Они опекали друг друга, своих ровесников и друзей не только как единомышленники, однодельцы, соратники по борьбе, как однокашники и собутыльники, но и потому, что — ближе к порогу — дальше видно, — взяв в Сербии власть и работая на нее, они хранили круговую поруку. Знали: тот, кто ищет дорогу ночной порой, путешествует в одиночку; они же предпочитали день, с раннего утра поделили административные обязанности и дела управления; рано и повзрослели, скорее во снах своих, чем наяву, так и не найдя времени продолжить прерванную войной учебу. Они хорошо знали: укус ядовитой змеи в субботу не столь опасен, как в пятницу, сокрушались, что в юности, на войне, не смогли одолеть науки, отчего были стоически выносливыми читателями, из тех, кто всю жизнь жаждет знаний и верит в могущество печатного слова. Но голодное Рождество пасхальным куличом не накормишь. И напрасно они в семьдесят четвертом искали книги, не прочитанные в сороковом. Впрочем, они и так знали, перед чем стоит шапку ломать, и массу сил отдавали работе над воспоминаниями, будь то личные записки или нечто, поведанное о них другими. К сожалению, эта литература о войне не сказала ни единого слова об их мирной жизни в Белграде, на десятилетия между тем опередившей четыре военных года.
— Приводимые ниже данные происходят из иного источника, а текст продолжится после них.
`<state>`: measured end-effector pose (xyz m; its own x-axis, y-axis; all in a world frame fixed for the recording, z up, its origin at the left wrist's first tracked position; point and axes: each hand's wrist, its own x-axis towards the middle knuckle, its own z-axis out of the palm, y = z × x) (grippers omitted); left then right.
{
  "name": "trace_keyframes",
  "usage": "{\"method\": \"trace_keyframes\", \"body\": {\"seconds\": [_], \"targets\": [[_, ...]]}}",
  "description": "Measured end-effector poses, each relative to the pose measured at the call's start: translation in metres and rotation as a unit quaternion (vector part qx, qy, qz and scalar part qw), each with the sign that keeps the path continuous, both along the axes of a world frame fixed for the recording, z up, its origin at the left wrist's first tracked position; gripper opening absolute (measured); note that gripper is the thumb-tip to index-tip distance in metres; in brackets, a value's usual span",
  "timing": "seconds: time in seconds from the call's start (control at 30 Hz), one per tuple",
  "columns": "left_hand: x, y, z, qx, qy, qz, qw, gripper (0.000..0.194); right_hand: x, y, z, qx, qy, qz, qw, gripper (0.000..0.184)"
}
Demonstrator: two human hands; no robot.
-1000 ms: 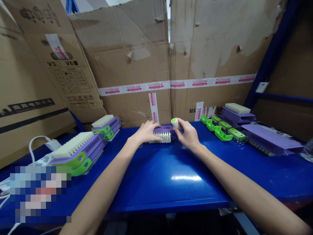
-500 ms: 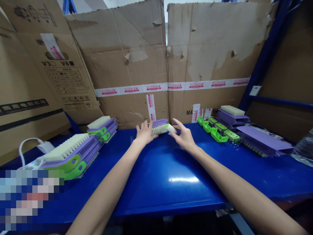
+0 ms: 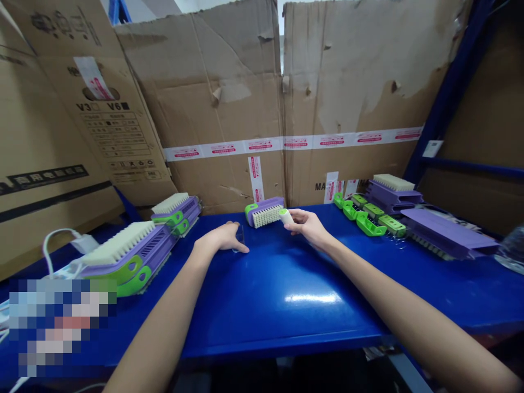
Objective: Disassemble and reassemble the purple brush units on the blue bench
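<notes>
My right hand (image 3: 310,228) is closed around a small white cylinder-like piece with a green end (image 3: 285,216), pinched between thumb and fingers. Just behind it, a purple brush with pale bristles and a green end (image 3: 266,213) rests against the cardboard at the back. To the left, my left hand (image 3: 221,238) is low over the blue table, thumb spread away from the fingers. Beside its fingers is a clear plastic piece (image 3: 240,239), partly hidden by the hand; whether they touch, I cannot tell.
Purple and green brushes (image 3: 123,245) are stacked on the left beside a white cable (image 3: 48,245). At the right are green clips (image 3: 370,222), green rectangular pieces (image 3: 392,225) and purple housings (image 3: 448,229). Cardboard sheets (image 3: 221,109) stand behind the blue table (image 3: 286,327).
My left hand has left the brush and moved left and nearer, to the clear plastic piece. The brush stands free. My right hand still holds the white piece, in nearly the same place.
</notes>
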<state>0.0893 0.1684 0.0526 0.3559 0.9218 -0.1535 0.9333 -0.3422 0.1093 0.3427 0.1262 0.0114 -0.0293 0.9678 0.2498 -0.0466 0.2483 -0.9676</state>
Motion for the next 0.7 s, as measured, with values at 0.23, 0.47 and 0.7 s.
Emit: {"method": "trace_keyframes", "body": {"seconds": [0.23,0.47,0.7], "targets": [[0.039,-0.009,-0.028,0.089,-0.199,-0.142,0.966,0.085,-0.001,-0.002,0.001,0.002,-0.042,0.016,0.999,0.054],[0.069,-0.019,-0.046,0.173,-0.252,-0.144,0.941,0.08,0.001,0.002,-0.005,0.044,-0.151,0.029,0.987,0.045],[0.074,-0.023,-0.05,0.155,-0.281,-0.152,0.935,0.093,0.002,0.003,-0.005,0.103,-0.225,0.011,0.969,0.036]]}}
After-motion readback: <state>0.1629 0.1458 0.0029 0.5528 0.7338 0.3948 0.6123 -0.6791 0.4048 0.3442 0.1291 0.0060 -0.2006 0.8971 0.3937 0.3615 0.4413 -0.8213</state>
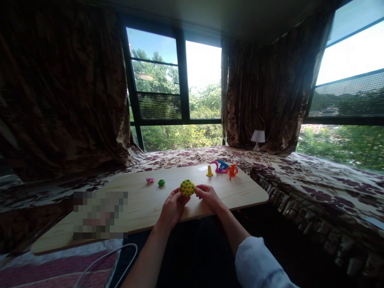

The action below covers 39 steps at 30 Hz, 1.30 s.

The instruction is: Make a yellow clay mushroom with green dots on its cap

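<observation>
A yellow ball with green bumps (pixel 187 187) is held just above the wooden table (pixel 141 204), near its middle. My left hand (pixel 174 207) grips it from the left and below, fingers curled round it. My right hand (pixel 207 195) pinches its right side with the fingertips. Both forearms reach in from the bottom of the view; the right one has a pale blue sleeve.
On the table beyond the ball lie a small pink piece (pixel 150 180), a small green piece (pixel 161 183), a yellow cone (pixel 209 171), a pink and blue curved toy (pixel 220 165) and an orange spiky toy (pixel 232 170). A blurred patch (pixel 100 214) covers the left part. A white lamp (pixel 258 138) stands on the window seat.
</observation>
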### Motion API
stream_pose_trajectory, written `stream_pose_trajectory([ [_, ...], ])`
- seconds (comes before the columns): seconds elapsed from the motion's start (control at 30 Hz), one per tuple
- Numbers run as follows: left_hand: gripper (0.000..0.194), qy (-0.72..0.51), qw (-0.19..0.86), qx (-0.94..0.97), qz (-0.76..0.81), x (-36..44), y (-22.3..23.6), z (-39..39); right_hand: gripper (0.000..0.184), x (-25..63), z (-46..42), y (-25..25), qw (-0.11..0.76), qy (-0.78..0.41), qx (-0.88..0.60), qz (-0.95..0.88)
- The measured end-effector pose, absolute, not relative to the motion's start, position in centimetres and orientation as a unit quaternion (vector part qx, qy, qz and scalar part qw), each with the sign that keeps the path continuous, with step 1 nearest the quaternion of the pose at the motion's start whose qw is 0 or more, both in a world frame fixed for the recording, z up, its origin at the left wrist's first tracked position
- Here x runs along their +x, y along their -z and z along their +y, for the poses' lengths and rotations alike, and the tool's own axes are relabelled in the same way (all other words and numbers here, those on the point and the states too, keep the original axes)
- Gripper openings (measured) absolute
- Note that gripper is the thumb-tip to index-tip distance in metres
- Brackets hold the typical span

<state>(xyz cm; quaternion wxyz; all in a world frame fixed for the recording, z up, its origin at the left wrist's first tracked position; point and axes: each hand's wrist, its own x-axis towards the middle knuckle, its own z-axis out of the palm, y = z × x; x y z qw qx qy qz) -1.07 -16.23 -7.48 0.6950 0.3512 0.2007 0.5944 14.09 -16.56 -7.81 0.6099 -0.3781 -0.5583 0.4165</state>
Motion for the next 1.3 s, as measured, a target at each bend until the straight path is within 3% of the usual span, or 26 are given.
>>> stream_pose_trajectory([
  [0.7,0.017,-0.602,0.687,0.355,0.200,-1.08,7.67,-15.98,0.027,14.06,-16.90,7.77,0.618,-0.420,-0.358,-0.560],
  [0.93,0.030,-0.580,0.693,0.376,0.205,-1.07,7.78,-16.04,0.028,14.02,-16.64,7.87,0.623,-0.422,-0.356,-0.555],
  [1.3,0.026,-0.598,0.688,0.354,0.209,-1.22,7.74,-16.06,0.029,14.11,-16.71,7.85,0.608,-0.433,-0.352,-0.565],
])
Они по своему опыту знали, что нива, орошенная кровью человека, не родит в течение трех-четырех лет, кровью животного — вполовину меньше; когда они шли на войну, вслед им бросали горсти пшеницы, желая счастливого возвращения и успехов в бою, им же в пылу борьбы если и доводилось жать, то лишь по ночам, подобно святому Петру; а спустя время они препоручили хозяйствовать сыновьям, которые тому специально учились. И только изредка сажали они лозу, ворожили над вином, зная его как свою кровь, и пили за боевых коней. Они любили жизнь и знали: тот, кто умело владеет оружием, не подкачает и с бабой, и это была правда. Их любили матери, жены, дочери, причем первые и вторые крепче, чем любят мужей. Но истинно близким для них всегда оставалось мужское братство однополчан. Оттого они и разводились, и женились легко; собравшись за столом — ночью ли, днем ли, — пили всегда молча, как жнецам подобает в страду, говорили мало, точно отдавая команды. Болезнь кого-то из них служила сигналом горна, возвещающего сбор. Они славились искусством врачевания, знали, что травы и цветы не крошат ножом, но деревом; с войны они вернулись блестящими хирургами, накрепко заучившими истину о том, что черт не так уж и страшен. Знали также: реки, текущие на Восток, целебны, ветры же, обдувающие их, тлетворны; они заправляли клиниками, в мирное время дирижируя смертью подобно тому, как на войне правили жизнью; целители военной закваски, столь авторитетные и влиятельные… верхняя челюсть их пасти баюкала дни человека, нижняя же — его ночи. Их смерти означали новую бойню, опять строй, стрельба, опять униформа. Они никогда не теряли друг друга из виду, перезванивались или писали письма; на худой конец посылали пакет с веревкой, которой подпоясывались на войне, в знак того, что живы и все еще зовутся, как крещены.